Todo ano é assim. Passa os festejos juninos e na alvorada do mês de julho, ecoa o som dos tamborins, agogôs e cavaquinhos nas comunidades de samba da periferia de São Paulo. Neste mês, cinco rodas de samba fazem aniversário. A mais popular entre as aniversariantes, o Samba da Vela, apaga velas há 12 anos, posicionando-se assim como uma das mais antigas e tradicionais rodas de samba de São Paulo. Por causa disso, nessa época do ano, o samba é muito celebrado e discutido. E um tema muito recorrente nas discussões é um apelo à volta das raízes, a necessidade da valorização do samba original e o quanto as rodas de samba contribuem para este “resgate”.

Veja a programação da Agenda Cultural da Periferia para o mês de julho

Há uma percepção de que o chamado samba autêntico teria perdido espaço para o pagode comercial, produto midiático que tomou conta da TV e do rádio já na década de 80 e que ainda mantém sua hegemonia, contando inclusive com grupos de jovens brancos de classe média como o Inimigos da HP, que, como acontece com esses tipos de grupos, já sumiu. Teria o samba se desvirtuado? Haveria razão para “voltar” às raízes?

Talvez não seja o caso de confrontar uma coisa com a outra. Esse pagode meloso que toma conta das rádios é um subproduto do samba, feito para o consumo de massa e tem prazo de validade reduzido. Já o samba de terreiro, surgido nas senzalas como samba de roda, jongo, batuque, umbigada e outras expressões, é perene, corre no leito caudaloso da tradição. E a tradição é amiga do tempo: quanto mais velho, mais forte. Esse samba não precisa ser “resgatado”. Ninguém o seqüestrou. Você quer conhecê-lo? Esqueça a mídia. E não precisa ir ao Recôncavo Baiano ou a um charmoso botequim da Lapa, no Rio de Janeiro. Vá em qualquer uma das rodas aniversariantes ou nas outras 12 rodas que sempre ocupam a seção de Samba de nosso guia cultural. Essas comunidades atraem, juntas, cerca de 20 mil pessoas, todos os meses, em suas apresentações.

Somente o Samba da Vela, reúne 150 pessoas toda segunda-feira. O Pagode do Cafofo, da região do Aricanduva (Zona Leste) chegou a juntar 3 mil pessoas numa das comemorações de aniversário. O Samba da Laje, quando fez 10 anos, bloqueou uma avenida na Vila Santa Catarina, onde cinco mil pessoas aglomeraram-se numa festa memorável. Essa gente toda, que se encontra em torno das rodas de samba, comunga entre si um apego à tradição. Sentem-se identificadas nessa irmandade. Não está ali por causa de anúncios em rádio e TV. Comparece porque é da comunidade. E este é um traço fundamental para se entender a força das rodas de samba. Os grupos são formados ali, na quebrada, e por meio da música, fortalecem a comunidade da qual são oriundos.
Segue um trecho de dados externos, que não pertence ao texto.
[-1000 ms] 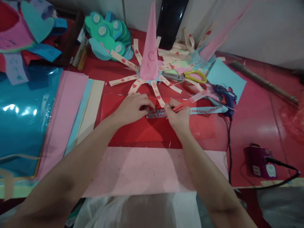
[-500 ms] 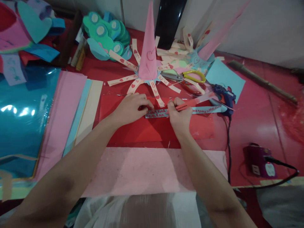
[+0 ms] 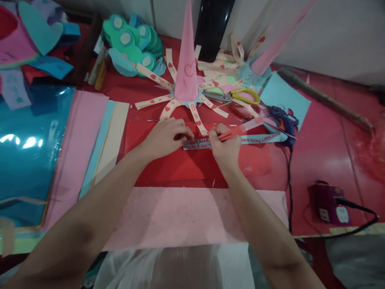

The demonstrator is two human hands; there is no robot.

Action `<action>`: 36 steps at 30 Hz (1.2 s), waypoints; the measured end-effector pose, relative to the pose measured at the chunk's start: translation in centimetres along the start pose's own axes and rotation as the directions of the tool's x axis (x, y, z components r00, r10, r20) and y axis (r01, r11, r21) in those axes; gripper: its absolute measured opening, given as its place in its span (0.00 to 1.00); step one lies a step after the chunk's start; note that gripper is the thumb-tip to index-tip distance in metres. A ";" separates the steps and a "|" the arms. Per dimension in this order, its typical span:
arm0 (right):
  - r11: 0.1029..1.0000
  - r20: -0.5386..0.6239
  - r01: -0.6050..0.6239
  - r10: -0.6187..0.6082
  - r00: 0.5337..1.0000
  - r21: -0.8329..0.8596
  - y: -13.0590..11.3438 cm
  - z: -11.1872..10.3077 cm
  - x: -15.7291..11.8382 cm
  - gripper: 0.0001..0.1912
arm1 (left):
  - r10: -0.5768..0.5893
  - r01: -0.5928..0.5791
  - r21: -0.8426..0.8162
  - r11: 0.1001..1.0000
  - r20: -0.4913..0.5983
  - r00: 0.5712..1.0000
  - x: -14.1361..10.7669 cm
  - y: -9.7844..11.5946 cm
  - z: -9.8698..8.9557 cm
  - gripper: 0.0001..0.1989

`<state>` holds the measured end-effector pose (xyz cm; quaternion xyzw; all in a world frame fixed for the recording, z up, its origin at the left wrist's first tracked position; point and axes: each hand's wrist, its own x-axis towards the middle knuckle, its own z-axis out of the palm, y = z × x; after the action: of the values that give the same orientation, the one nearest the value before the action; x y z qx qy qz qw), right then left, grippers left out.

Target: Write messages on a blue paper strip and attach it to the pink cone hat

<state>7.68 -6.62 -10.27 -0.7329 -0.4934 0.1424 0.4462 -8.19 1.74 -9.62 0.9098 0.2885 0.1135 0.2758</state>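
Observation:
A narrow light-blue paper strip (image 3: 261, 139) covered in red handwriting lies crosswise over a red sheet (image 3: 174, 168). My left hand (image 3: 167, 137) rests at the strip's left end, fingers curled down and holding it against the sheet. Closed round a red pen (image 3: 233, 132), my right hand (image 3: 226, 150) presses on the strip's middle. The pen's translucent rear part points up to the right; its tip is hidden by my fingers. Just beyond my hands stands a pink paper cone (image 3: 187, 68) with cream lettered strips (image 3: 196, 114) fanned round its base.
Yellow-handled scissors (image 3: 245, 96) and a blue glue gun (image 3: 284, 122) lie at the right, its cable running down past a purple box (image 3: 331, 202). A stick (image 3: 327, 96) lies farther right. Coloured paper sheets (image 3: 87, 140) and a shiny blue packet (image 3: 30, 160) are left.
My right hand and the pen have shifted slightly left along the strip. My left hand stays at the strip's left end. The whole view has moved a little.

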 end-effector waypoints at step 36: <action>1.000 0.044 -0.006 0.006 0.999 -0.006 0.1 -0.1 0.1 0.17 | 0.004 -0.004 -0.004 1.000 -0.009 1.000 0.1 0.1 0.0 0.12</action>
<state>7.86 -6.57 -10.33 -0.7325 -0.5013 0.1584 0.4326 -8.12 1.73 -9.58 0.9093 0.2878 0.1188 0.2761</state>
As rodas de samba, mais do que qualquer outra manifestação cultural, fortalecem um tecido social comunitário. Isso é muito importante para afirmação das populações que habitam as áreas periféricas das metrópoles. E a comunidade, diferente do movimento social de tipo reivindicatório, afirma-se pelo que tem — não pelo que não tem. Isso lhe confere um sentido de pertencimento que resulta na tradição, na continuidade. E o samba tece o manto simbólico dessas comunidades. Por isso, meu caro leitor, vá às comunidades. Verás que o samba autêntico não precisa ser “resgatado”. Ele está livre e solto como uma pipa nos céus da periferia.